Quantitative Reverse Transcription Polymerase Chain Reaction (RT-qPCR)
mRNA expression was determined using 5X HOT FIREPOL EVAGREEN qPCR (Solis BioDyne, Estonia) in a StepOnePlus Real-Time PCR System. Parameters were: 52°C for 2 min, 95°C for 15 min, and 40 cycles at 95°C for 15 s, specific Tm °C for 30 s and 72°C for 1 min. Normalization was carried out using 18S rRNA. Quantification was performed using the comparative threshold cycle (Ct) method, as all the primer pairs (target gene/reference gene) were amplified using comparable efficiencies (relative quantity, 2−ΔΔCt) (43, 44).
Primer Sequences
18S: | Fw: 5′AACACGGGAAACCTCACCC3′; | |
Rv: 5′CCACCAACTAAGAACGGCCA3′; | Tm: 60°C | |
IL-6: | Fw: 5′TGATGCACTTGCAGAAAACAA3′; | |
Rv: 5′GGTCTTGGTCCTTAGCCACTC3′; | Tm: 60°C | |
TNF-α: | Fw: 5′CGGGCAGGTCTACTTTGGAG3′; | |
Rv: 5′ACCCTGAGCCATAATCCCCT3′; | Tm: 62°C | |
iNOS: | Fw: 5′CACAGCAATATAGGCTCATCCA3′; | |
Rv: 5′GGATTTCAGCCTCATGGTAAAC3′; | Tm: 60°C | |
SOCS3: | Fw: 5′CCTTTGACAAGCGGACTCTC3′; | |
Rv: 5′GCCAGCATAAAAACCCTTCA3′; | Tm: 60°C | |
IL-10: | Fw: 5′CTCCCCTGTGAAAATAAGAGCA3′; | |
Rv: 5′TCCAGCAGACTCAATACACACT3′; | Tm: 60°C | |
IL-10R: | Fw: 5′-TGTTTACTTATCACGACGGA3′; | |
Rv: 5′GACCAGGACTGTAGGCAACTT3′; | Tm: 56°C |
Cytokine ELISA
IL-6, TNF-α, and IL-10 concentrations were measured in culture supernatants using cytokine-specific OptEIA™ ELISA kits according to the manufacturer's instructions (BD Biosciences, USA). The reaction was detected using peroxidase-conjugated Streptavidin, followed by incubation with hydrogen peroxide as a substrate, and with ABTS (Sigma Aldrich Co., USA) as a chromogen. Cytokine concentrations in samples were interpolated from recombinant IL-6, TNF-α, and IL-10 standard curves. Absorbance readings were made at 405 nm.

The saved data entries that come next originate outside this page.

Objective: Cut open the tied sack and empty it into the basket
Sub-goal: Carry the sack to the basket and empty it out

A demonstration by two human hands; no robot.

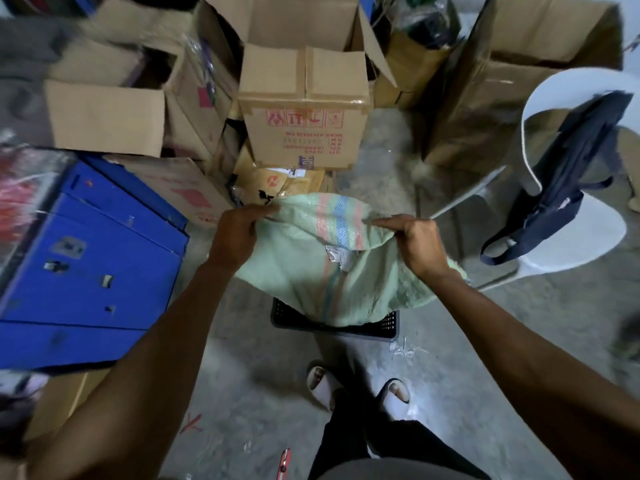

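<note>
Now one green sack (pixel 332 271) hangs between two hands, over one black basket (pixel 388 323) on the floor. Left hand (pixel 237 237) and right hand (pixel 420 245) each pinch its top edge.

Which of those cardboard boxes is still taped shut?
The middle box, right behind the sack, with red handling symbols and upside-down print on its front. Tape seals its top seam; the boxes around it stand with flaps open.
</note>
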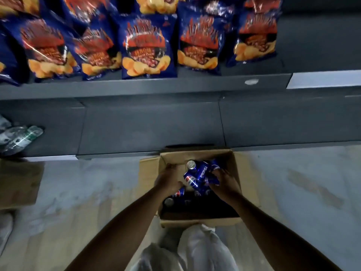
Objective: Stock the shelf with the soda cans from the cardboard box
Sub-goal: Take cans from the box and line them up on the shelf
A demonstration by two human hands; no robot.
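Note:
An open cardboard box (247, 184) sits on the floor in front of the dark shelf unit (148, 124). Several blue Pepsi cans lie inside it. My left hand (170, 179) reaches into the box's left side, fingers curled against a blue can (195, 177) lifted above the pile. My right hand (224, 180) grips blue cans (214, 168) at the right of that can. More cans (176, 194) lie lower in the box, partly in shadow.
Blue chip bags (145, 45) fill the shelf above. The lower shelf holds plastic bottles (17, 136) at far left. A flattened cardboard piece (17, 182) lies on the floor at left. My light-trousered leg (195, 249) is just behind the box.

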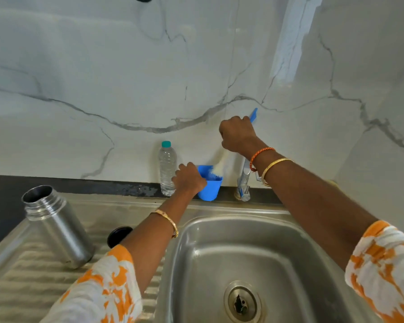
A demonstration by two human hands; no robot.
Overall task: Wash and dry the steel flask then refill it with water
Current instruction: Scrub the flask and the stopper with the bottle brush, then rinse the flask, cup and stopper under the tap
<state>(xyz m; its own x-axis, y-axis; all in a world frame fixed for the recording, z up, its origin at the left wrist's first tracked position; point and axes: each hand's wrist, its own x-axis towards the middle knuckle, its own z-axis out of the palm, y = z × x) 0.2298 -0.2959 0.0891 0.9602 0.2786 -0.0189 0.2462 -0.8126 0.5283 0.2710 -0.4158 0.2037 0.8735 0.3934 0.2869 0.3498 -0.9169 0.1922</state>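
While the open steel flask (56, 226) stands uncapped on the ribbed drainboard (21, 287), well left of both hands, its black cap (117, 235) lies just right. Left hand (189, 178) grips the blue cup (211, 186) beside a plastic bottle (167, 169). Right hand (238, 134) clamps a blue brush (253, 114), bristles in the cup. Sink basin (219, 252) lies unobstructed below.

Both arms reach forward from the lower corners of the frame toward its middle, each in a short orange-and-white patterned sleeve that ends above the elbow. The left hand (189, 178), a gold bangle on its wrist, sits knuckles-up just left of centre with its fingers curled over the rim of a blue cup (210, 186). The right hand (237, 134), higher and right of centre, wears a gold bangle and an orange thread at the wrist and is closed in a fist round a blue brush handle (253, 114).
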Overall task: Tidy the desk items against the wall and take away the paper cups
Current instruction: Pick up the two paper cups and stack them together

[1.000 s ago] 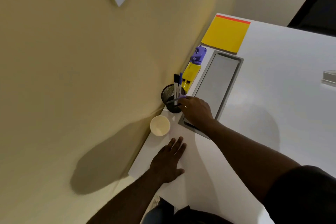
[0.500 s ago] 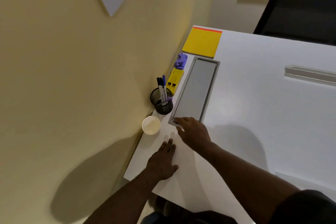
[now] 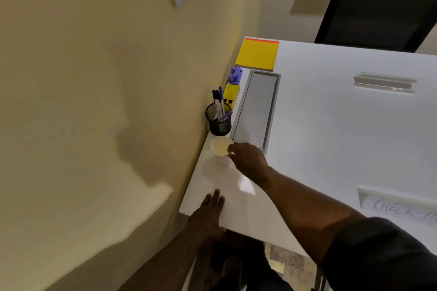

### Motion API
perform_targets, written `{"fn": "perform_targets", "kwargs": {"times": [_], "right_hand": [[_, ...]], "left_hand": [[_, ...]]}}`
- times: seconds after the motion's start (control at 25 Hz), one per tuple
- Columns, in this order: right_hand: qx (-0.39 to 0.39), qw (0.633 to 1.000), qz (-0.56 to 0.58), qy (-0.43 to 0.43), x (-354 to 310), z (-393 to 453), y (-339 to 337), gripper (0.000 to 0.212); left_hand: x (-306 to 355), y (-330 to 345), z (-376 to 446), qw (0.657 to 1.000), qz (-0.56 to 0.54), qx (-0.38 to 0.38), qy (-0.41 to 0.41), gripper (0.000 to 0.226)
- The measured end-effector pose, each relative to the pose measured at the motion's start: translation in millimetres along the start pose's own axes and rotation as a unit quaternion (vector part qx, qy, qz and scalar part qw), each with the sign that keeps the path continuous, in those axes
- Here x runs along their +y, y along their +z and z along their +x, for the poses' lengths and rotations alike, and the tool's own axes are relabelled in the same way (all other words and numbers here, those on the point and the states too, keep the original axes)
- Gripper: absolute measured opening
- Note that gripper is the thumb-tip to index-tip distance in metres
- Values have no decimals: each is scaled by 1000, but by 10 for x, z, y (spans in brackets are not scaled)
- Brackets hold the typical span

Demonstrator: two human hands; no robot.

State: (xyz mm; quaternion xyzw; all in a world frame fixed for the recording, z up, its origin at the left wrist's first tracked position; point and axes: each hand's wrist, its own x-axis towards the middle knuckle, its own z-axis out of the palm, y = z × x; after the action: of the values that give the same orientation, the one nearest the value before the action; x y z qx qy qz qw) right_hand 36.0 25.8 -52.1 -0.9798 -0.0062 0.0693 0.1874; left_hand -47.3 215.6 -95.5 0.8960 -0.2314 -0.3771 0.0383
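Cup-removal step: right hand (image 3: 248, 160) closing fingers on rim of small cream paper cup (image 3: 221, 146) beside black mesh pen holder (image 3: 218, 119) at wall edge of white bench (image 3: 331, 149), left hand (image 3: 208, 217) flat, empty; next, presumably a secure lift.

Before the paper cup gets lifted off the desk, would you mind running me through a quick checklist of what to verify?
1. Right hand on paper cup: fingers touch the rim; closed grip cannot tell.
2. Cup upright: ok.
3. Cup empty: looks so, ok.
4. Clearance from pen holder: very close behind the cup, not ok; lift carefully.
5. Left hand out of the way, flat at the desk edge: ok.
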Motion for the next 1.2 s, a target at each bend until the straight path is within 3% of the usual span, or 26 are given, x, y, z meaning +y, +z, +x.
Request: {"fn": "perform_targets", "kwargs": {"times": [0.16, 0.28, 0.4, 0.6, 0.72, 0.88, 1.0, 1.08, 1.2], "right_hand": [[37, 994, 76, 75, 151, -507, -253, 26], [39, 981, 158, 104, 234, -955, -622, 23], [25, 964, 242, 109, 283, -1374, -1070, 16], [47, 950, 286, 119, 426, -1975, -1726, 17], [51, 958, 264, 100, 647, -2349, -2012, 18], [81, 957, 267, 82, 1190, -2906, -2266, 14], [150, 940, 294, 81, 1837, -3339, -2431, 14], [198, 929, 292, 111, 2292, -3578, -2494, 11], [224, 937, 201, 179, 3135, -3876, -2426, 14]], "left_hand": [[135, -51, -138, 992, -92, 84, -9, 98], [500, -397, -197, 951, -187, 246, 29, 105], [918, -759, -219, 915, -181, 345, 107, 104], [1545, -969, -272, 874, -237, 351, 239, 86], [2016, -959, -450, 872, -260, 328, 252, 81], [2690, -721, -639, 873, -265, 334, 239, 82], [3185, -401, -752, 868, -274, 366, 196, 83], [3414, -230, -844, 866, -304, 369, 147, 82], [3692, 1, -1037, 867, -316, 370, 102, 81]]}}
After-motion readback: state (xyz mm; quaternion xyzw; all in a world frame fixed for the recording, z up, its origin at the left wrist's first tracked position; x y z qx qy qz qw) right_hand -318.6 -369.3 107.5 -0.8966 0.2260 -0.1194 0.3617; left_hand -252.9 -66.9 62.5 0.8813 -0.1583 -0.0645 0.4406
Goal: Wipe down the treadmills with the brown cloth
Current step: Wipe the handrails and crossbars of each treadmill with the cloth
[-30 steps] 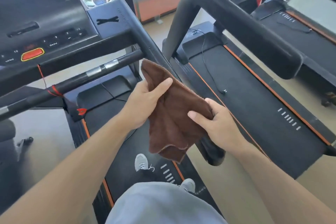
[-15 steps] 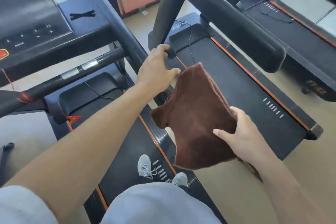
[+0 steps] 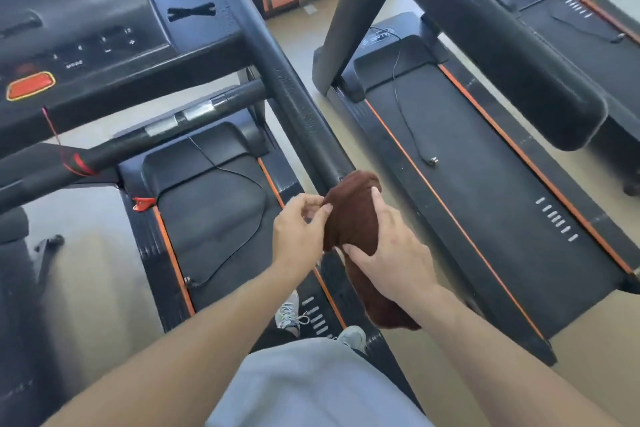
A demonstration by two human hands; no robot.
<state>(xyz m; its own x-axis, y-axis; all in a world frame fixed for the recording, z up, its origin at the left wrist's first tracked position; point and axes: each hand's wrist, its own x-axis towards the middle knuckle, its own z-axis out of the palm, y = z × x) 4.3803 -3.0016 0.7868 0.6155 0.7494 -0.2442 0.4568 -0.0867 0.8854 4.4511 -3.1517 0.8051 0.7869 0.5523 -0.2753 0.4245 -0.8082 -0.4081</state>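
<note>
Now draped on the handrail [image 3: 294, 100], brown cloth [image 3: 349, 218], right hand [image 3: 394, 253] gripping

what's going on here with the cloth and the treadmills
A person standing on a treadmill's belt has a brown cloth draped over the lower end of its right handrail. The right hand wraps around the cloth on the rail, while the left hand pinches the cloth's edge at its left side. A second treadmill stands to the right with nothing touching it. The wipe looks to be starting at the end of the rail.
</note>
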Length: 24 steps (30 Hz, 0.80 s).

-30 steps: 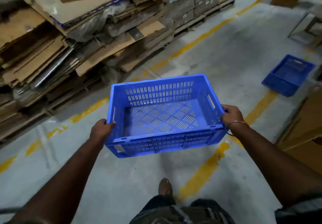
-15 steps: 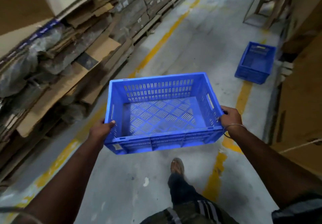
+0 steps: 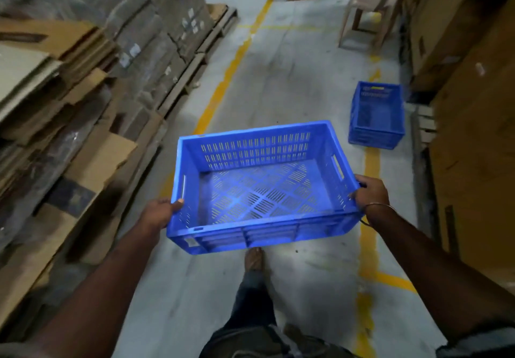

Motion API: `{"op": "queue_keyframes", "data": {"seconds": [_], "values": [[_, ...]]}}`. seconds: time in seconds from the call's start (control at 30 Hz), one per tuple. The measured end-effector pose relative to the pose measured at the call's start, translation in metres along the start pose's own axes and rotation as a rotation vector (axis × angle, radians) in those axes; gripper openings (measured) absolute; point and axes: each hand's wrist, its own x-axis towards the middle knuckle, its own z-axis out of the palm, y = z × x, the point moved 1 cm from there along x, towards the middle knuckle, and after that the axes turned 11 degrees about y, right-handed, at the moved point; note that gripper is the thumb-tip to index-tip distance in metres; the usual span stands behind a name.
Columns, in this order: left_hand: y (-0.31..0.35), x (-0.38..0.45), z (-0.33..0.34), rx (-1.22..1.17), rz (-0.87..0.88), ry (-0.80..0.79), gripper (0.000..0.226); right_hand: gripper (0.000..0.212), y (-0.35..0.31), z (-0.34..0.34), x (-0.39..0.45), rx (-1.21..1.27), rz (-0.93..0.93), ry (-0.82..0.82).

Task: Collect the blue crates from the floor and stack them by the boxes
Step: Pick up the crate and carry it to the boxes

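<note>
I carry an empty blue slotted crate (image 3: 259, 190) level in front of me, above the floor. My left hand (image 3: 160, 212) grips its left end wall, thumb over the rim. My right hand (image 3: 369, 194) grips the right end near the handle slot; a thin bangle sits on that wrist. A second blue crate (image 3: 376, 115) stands on the floor ahead to the right, close to the tall brown boxes (image 3: 473, 134).
Flattened cardboard stacks on pallets (image 3: 83, 107) line the left side. A plastic stool (image 3: 367, 15) stands far right in the aisle. Yellow floor lines (image 3: 231, 68) run along the grey concrete aisle. My foot (image 3: 254, 258) is under the crate.
My view has swung right along the aisle as I walk. The floor crate now lies ahead to the right and nearer the boxes' side. Both hands keep the same hold on the carried crate.
</note>
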Motion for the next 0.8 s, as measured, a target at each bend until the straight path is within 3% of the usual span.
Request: {"op": "queue_keyframes", "data": {"seconds": [0.27,0.37,0.53,0.67,0.8], "values": [[0.158,0.175,0.104,0.078,0.135,-0.184,0.020,0.055,-0.033,0.045,0.130,-0.012,0.220,0.152],[0.236,0.226,0.150,0.108,0.222,-0.225,0.027,0.041,-0.048,0.049,0.179,-0.019,0.314,0.173],[0.340,0.283,0.237,0.149,0.279,-0.310,0.020,0.013,-0.050,0.045,0.255,-0.023,0.478,0.285],[0.419,0.318,0.325,0.200,0.349,-0.365,0.019,0.003,-0.058,0.047,0.331,0.023,0.573,0.390],[0.482,0.347,0.404,0.249,0.338,-0.378,0.019,0.013,-0.055,0.043,0.413,-0.015,0.605,0.415]]}}
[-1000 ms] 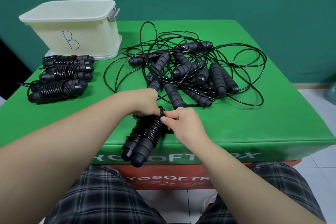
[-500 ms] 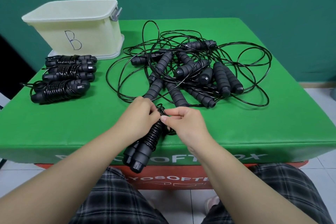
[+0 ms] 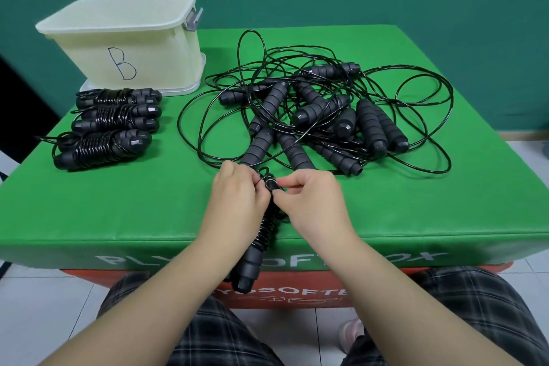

Protein Extraction and Western Blot Analysis
Total protein extracts were prepared as described previously by our group (6). Protein concentration was determined by the Bradford method using a commercial protein assay (Bio-Rad, USA) and bovine serum albumin (BSA, Sigma-Aldrich Co, USA.) as a standard (45).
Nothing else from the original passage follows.